В дальнейшем Петер много лет кочевал с места на место, и повсюду, и в городах, и в людях, видел разрушения, оставленные войной. Из Ремагена он направился на север, в Кельн, и поразился тому, как сильно пострадал город под бомбежками Королевских военно-воздушных сил Великобритании. Куда ни повернись, везде развалины домов, и по улицам не пройти. Зато огромный собор в самом сердце Домклостера выстоял, пережив более десятка авиаударов. Из Кельна Петер переместился на запад, в Антверпен, и там нашел работу в оживленном порту, широко раскинувшемся вдоль побережья, и поселился в чердачной комнате с видом на реку Шельде.
У него появился друг, что было удивительно, поскольку среди рабочих в доке он числился дикарем, но этот друг – Даниэль, ровесник Петера – тоже был одиночка и несколько странноват. Он и в жаркие дни, когда другие расхаживали по пояс голыми, не снимал рубашки с длинными рукавами, и его дразнили, говорили, что такому скромнику подружки ни в жисть не найти.
Иногда новоявленные приятели вместе обедали или ходили выпить, но Даниэль, совсем как Петер, упорно молчал о том, что ему пришлось пережить в войну.
Как-то поздно вечером в баре Даниэль сказал, что сегодня его родители праздновали бы тридцатую годовщину свадьбы.
– Праздновали бы? – переспросил Петер.
– Они умерли, – почти прошептал Даниэль.
– Прости.
– Сестра тоже, – признался Даниэль, пальцем пытаясь стереть со стола невидимое пятно. – И брат.
Петер ничего не сказал, но сразу догадался, почему Даниэль всегда ходит с длинными рукавами и не снимает рубашки.
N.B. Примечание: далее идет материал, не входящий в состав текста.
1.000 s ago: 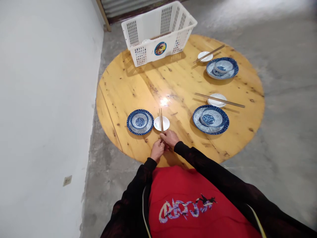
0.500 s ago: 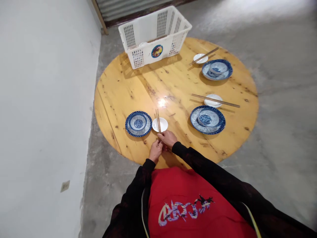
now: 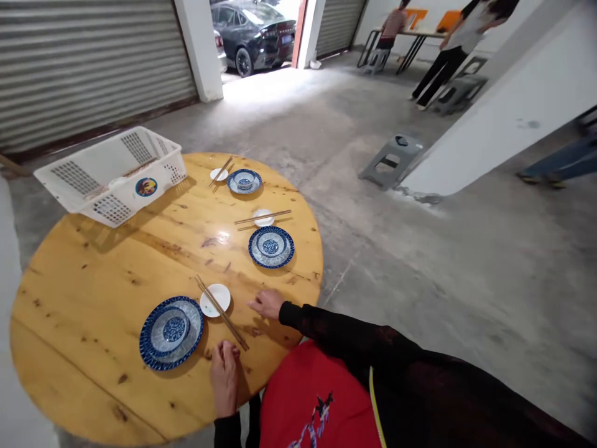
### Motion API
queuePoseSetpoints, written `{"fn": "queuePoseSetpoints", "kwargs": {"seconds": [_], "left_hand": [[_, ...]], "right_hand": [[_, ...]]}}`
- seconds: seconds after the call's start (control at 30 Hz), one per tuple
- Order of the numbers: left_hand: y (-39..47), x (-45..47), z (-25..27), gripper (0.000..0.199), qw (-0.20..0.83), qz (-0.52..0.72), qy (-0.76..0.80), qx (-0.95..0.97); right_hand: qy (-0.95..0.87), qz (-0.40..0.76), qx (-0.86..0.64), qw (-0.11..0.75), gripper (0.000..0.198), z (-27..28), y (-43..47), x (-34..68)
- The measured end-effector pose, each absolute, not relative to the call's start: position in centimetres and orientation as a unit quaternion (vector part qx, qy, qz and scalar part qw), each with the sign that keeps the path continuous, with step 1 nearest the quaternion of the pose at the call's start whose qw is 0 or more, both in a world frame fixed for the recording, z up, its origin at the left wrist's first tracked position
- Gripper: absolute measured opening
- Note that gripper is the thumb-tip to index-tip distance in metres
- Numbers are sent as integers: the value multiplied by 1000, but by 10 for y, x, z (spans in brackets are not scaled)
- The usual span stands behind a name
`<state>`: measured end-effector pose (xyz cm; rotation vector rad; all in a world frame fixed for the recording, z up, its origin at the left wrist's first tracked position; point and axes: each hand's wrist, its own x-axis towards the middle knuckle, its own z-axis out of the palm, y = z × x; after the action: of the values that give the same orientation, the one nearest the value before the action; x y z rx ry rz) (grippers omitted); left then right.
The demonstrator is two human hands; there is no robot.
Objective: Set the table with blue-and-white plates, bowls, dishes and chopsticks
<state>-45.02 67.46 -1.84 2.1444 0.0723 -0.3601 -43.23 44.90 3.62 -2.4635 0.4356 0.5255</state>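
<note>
A pair of wooden chopsticks [image 3: 222,313] lies across a small white saucer [image 3: 221,295], its near ends reaching past the rim toward me. Just below those ends is my left hand [image 3: 224,373], loosely curled but open, with nothing visible in it; some fingers are hidden. My right hand [image 3: 267,303] is over the table to the right of the saucer, open, its fingers pointing left and holding nothing. Left of the saucer sits a blue-and-white plate [image 3: 148,348] with a patterned bowl [image 3: 174,328] on it.
Two more settings, each with plate [image 3: 252,254], bowl, saucer [image 3: 263,219] and chopsticks, stand along the round table's right side. A white plastic basket [image 3: 116,202] is at the back left. Beyond are a grey stool [image 3: 396,155], a pillar, people and a parked car.
Both hands have let go of the chopsticks, which now rest across the saucer at a slant. My hands have moved apart. The view has turned right, showing more of the room.
</note>
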Motion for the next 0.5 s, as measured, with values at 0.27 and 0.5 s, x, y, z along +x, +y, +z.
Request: {"fn": "queuePoseSetpoints", "kwargs": {"seconds": [0.27, 0.5], "left_hand": [[647, -476, 57, 38, 406, -2, 79, 911], [500, -529, 76, 35, 480, 62, 59, 873]], "right_hand": [[144, 205, -899, 358, 44, 23, 372, -498], [141, 199, -850, 466, 32, 10, 250, -576]]}}
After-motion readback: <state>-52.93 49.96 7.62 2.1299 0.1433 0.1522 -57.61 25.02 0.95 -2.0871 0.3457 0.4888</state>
Под этими рукавами, он знал, скрывается вытатуированный на коже номер, и Даниэль, который и так едва в состоянии жить из-за того, что случилось с его семьей, не хочет лишний раз видеть это чудовищное несмываемое напоминание.
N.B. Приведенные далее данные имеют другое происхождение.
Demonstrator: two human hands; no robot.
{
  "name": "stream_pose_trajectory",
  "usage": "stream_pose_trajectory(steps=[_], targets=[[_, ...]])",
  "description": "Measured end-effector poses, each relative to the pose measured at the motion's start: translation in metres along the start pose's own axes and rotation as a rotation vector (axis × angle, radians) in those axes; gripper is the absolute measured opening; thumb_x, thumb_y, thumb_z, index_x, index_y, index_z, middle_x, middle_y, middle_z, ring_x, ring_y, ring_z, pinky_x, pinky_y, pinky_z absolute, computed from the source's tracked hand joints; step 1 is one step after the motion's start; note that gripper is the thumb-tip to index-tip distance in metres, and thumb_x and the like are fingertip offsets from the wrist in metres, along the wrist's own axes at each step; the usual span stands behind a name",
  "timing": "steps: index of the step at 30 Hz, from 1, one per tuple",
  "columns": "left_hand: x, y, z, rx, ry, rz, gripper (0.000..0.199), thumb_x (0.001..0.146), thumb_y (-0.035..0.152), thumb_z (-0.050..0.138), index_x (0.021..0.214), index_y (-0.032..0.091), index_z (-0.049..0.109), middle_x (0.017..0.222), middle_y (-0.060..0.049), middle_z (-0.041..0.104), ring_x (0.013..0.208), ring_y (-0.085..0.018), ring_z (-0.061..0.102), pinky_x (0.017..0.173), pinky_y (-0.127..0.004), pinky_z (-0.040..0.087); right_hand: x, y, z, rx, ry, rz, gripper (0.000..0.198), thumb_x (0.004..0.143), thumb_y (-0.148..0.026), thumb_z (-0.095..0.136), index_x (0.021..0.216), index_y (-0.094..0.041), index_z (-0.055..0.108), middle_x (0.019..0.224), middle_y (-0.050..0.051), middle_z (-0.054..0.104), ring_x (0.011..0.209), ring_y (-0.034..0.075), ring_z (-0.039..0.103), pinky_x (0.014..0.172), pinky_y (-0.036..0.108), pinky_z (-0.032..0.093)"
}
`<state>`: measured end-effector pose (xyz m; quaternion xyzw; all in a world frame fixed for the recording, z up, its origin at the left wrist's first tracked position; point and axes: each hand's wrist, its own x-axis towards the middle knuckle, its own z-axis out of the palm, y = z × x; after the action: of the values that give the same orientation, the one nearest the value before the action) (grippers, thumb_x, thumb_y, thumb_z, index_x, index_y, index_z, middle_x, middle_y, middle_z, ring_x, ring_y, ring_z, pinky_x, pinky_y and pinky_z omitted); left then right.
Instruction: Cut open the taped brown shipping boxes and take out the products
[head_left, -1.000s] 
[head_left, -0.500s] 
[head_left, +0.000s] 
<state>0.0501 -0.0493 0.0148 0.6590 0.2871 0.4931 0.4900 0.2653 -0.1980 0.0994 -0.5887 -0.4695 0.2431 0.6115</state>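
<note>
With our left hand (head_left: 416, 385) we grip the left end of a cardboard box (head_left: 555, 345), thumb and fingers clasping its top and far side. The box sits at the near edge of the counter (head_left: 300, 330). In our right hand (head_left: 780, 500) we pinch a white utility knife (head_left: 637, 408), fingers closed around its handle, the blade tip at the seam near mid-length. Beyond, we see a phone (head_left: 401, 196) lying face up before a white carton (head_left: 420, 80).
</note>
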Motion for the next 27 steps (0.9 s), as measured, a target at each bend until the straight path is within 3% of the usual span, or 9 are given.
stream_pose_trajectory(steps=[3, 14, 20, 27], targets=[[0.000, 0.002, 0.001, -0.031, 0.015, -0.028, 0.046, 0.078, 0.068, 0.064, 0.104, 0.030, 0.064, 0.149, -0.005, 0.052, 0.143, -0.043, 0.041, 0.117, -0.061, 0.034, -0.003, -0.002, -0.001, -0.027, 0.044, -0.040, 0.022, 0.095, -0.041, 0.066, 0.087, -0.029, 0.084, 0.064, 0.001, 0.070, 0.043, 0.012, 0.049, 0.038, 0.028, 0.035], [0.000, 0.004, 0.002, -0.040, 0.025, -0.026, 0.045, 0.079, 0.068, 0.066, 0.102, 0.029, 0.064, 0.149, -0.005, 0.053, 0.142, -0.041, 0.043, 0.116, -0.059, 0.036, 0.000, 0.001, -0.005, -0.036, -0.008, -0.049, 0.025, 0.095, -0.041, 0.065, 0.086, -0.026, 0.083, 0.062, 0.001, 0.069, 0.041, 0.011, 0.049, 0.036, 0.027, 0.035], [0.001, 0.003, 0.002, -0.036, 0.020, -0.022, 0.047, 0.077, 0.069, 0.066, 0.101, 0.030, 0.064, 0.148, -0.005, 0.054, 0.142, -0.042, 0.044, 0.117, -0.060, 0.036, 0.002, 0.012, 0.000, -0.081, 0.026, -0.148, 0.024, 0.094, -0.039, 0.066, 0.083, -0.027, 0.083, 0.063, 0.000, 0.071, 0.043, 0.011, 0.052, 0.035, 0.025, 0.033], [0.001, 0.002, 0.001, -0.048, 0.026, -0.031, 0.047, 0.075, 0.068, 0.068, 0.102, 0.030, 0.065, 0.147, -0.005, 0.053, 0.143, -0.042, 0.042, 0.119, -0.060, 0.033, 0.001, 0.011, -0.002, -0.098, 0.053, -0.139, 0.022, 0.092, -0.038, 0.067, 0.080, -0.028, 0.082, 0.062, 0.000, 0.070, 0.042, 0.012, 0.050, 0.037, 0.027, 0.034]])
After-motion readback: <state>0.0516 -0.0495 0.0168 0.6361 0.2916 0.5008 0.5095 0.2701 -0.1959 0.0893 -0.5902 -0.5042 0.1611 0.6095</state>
На следующий день Петер сообщил хозяину в письме, что увольняется с верфи, и, ни с кем не попрощавшись, снова пустился в путь.
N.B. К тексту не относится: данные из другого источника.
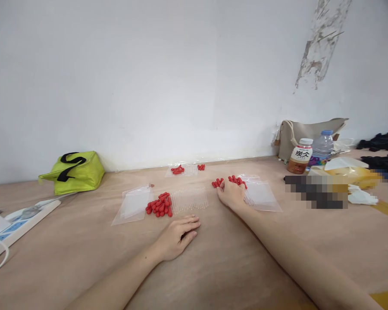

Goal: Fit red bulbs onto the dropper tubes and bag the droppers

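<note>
My left hand (pixel 179 237) lies on the table with its fingers stretched out and holds nothing. Just beyond its fingertips is a row of thin clear tubes (pixel 189 200). Left of that row sits a pile of red rubber bulbs (pixel 161 206), beside clear plastic bags (pixel 134 204). My right hand (pixel 232 194) is closed, its fingertips pinched at a red rubber bulb (pixel 217 183) on the edge of another group. More red rubber bulbs (pixel 237 179) show behind the hand. It partly covers thin tubes beside the right-hand plastic bags (pixel 261 196).
Against the wall lie more red bulbs (pixel 177 170) on clear plastic. A lime-green bag (pixel 79 172) and a power strip (pixel 22 226) are at left. At right stand a brown-labelled bottle (pixel 300 157), a clear bottle (pixel 322 148), a beige bag (pixel 286 142) and yellow-white packaging (pixel 351 172).
</note>
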`<state>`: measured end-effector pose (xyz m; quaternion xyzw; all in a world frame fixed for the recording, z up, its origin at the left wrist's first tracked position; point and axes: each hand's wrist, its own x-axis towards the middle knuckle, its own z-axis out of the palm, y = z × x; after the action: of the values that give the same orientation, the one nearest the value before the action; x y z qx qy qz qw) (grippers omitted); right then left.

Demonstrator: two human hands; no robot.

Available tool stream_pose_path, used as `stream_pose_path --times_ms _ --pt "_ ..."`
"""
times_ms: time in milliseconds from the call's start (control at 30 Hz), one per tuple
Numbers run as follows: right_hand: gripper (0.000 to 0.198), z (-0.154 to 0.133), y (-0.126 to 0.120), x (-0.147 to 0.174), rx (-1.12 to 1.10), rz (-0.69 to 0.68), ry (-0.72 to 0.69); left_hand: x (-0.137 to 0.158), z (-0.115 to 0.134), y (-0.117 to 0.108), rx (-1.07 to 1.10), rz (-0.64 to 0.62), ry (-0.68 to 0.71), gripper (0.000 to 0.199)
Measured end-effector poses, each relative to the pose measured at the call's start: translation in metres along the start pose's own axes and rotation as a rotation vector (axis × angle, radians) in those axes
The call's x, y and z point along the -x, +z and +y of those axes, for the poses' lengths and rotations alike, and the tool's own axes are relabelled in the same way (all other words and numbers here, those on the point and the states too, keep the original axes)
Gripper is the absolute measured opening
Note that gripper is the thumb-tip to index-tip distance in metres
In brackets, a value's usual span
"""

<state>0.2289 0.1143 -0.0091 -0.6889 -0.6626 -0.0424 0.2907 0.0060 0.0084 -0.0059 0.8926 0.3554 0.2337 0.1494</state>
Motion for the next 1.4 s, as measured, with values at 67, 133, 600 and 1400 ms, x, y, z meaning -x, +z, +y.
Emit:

Он сел в поезд, который шел на север, в Амстердам, и прожил там следующие шесть лет, полностью поменяв жизнь – получил диплом учителя и нашел место в школе недалеко от вокзала. Он никогда не говорил о своем прошлом, у него было очень мало знакомых помимо коллег, и почти все свободное время он проводил в одиночестве, сидя у себя в комнате.
Как-то в воскресенье вечером, прогуливаясь по Вестерпарку, он уселся под деревом послушать скрипача и тотчас перенесся в свое парижское детство – в те беззаботные дни, когда отец водил его гулять в сад Тюильри. Вокруг музыканта собралась толпа слушателей, и когда он сделал перерыв, чтобы натереть смычок куском канифоли, молодая женщина бросила горсть монет в шляпу, лежавшую на земле. Обернувшись, женщина случайно встретилась взглядом с Петером, и у того скрутило живот. Они не виделись много лет, но он узнал ее сразу и понял, что она тоже узнала его. Он хорошо помнил, чем закончилась их последняя встреча. Рыдая, она выбежала из его комнаты в Бергхофе, блузка ее была разорвана на плече, им разорвана – до того, как Эмма повалила его на пол. Безо всякого страха женщина подошла и встала перед ним – еще красивее, чем казалась ему в юности. Она ни на миг не отводила взгляда, просто смотрела так, словно никакие слова не нужны, и это вдруг стало невыносимо, и Петер уставился в землю. Он надеялся, что она уйдет, но нет, она стояла и стояла, и он, осмелившись глянуть на нее еще раз, увидел в ее лице столько презрения, что ему захотелось исчезнуть, раствориться бесследно в воздухе. Он молча развернулся и побрел прочь, к себе на квартиру.